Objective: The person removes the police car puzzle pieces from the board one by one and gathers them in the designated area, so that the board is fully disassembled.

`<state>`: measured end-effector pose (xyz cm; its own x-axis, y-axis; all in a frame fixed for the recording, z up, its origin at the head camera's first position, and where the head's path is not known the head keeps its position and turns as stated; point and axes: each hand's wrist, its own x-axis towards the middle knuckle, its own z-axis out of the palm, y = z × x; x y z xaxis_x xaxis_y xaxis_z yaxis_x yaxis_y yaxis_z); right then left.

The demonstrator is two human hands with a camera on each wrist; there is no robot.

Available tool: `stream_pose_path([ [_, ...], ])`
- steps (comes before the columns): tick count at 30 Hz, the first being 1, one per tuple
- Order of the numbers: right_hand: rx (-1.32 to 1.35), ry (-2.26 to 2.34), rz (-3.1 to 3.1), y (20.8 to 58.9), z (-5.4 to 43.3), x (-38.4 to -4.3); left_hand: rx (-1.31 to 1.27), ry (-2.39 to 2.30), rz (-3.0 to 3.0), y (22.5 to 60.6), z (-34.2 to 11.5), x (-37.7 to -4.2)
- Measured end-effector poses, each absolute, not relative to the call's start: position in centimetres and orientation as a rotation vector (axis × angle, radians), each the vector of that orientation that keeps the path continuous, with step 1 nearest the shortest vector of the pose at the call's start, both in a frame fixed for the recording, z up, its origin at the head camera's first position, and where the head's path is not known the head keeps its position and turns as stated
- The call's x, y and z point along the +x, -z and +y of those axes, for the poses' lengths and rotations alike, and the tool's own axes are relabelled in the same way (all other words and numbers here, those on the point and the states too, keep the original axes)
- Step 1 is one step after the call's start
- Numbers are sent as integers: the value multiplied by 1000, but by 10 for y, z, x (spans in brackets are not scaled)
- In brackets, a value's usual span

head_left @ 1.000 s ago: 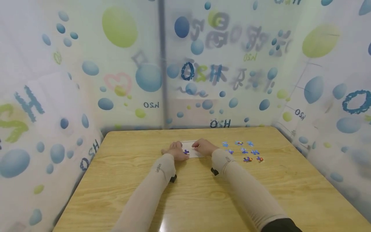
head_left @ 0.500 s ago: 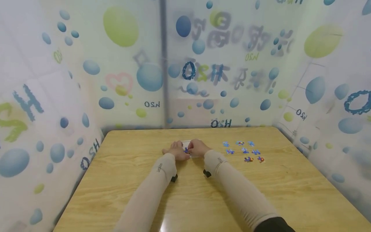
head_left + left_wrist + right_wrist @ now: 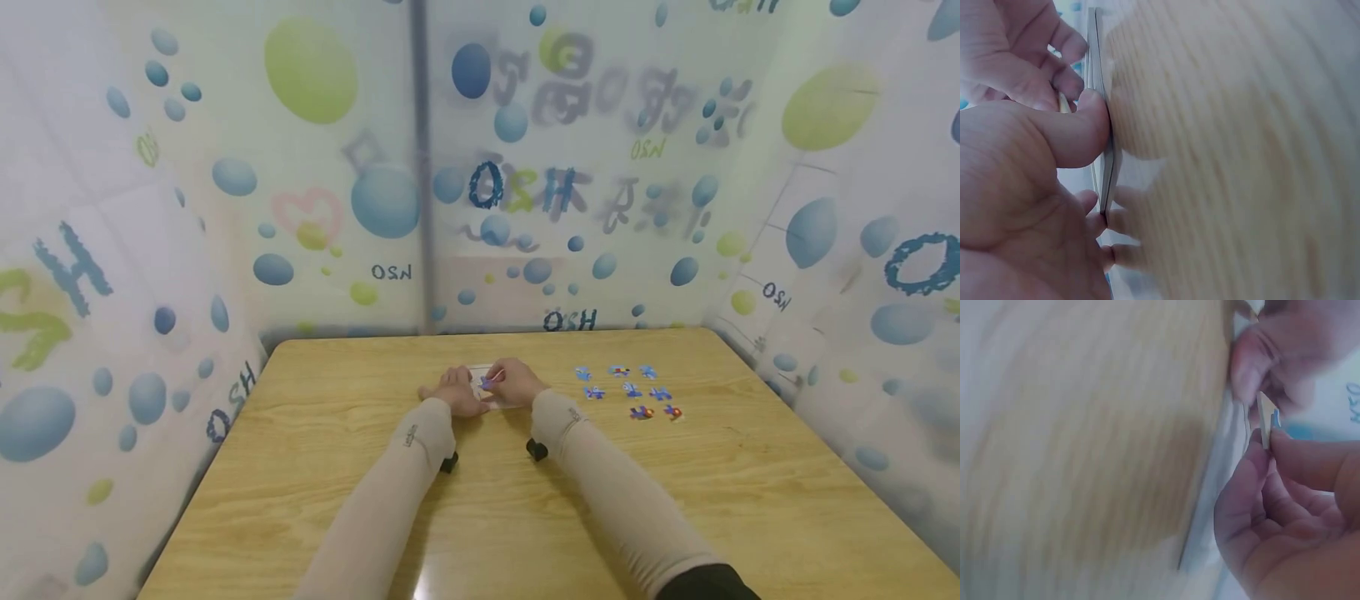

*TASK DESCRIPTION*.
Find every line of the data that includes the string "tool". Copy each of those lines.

*ANSWER BOX*.
Available tool: `stream_pose_path([ [_, ...], ])`
- The call's x, y and z point along the +x, -z and +y of those axes, for the poses' lengths and rotations alike, and the tool's own axes are relabelled in the same way (all other words and numbers here, those on the point and the states too, keep the original axes)

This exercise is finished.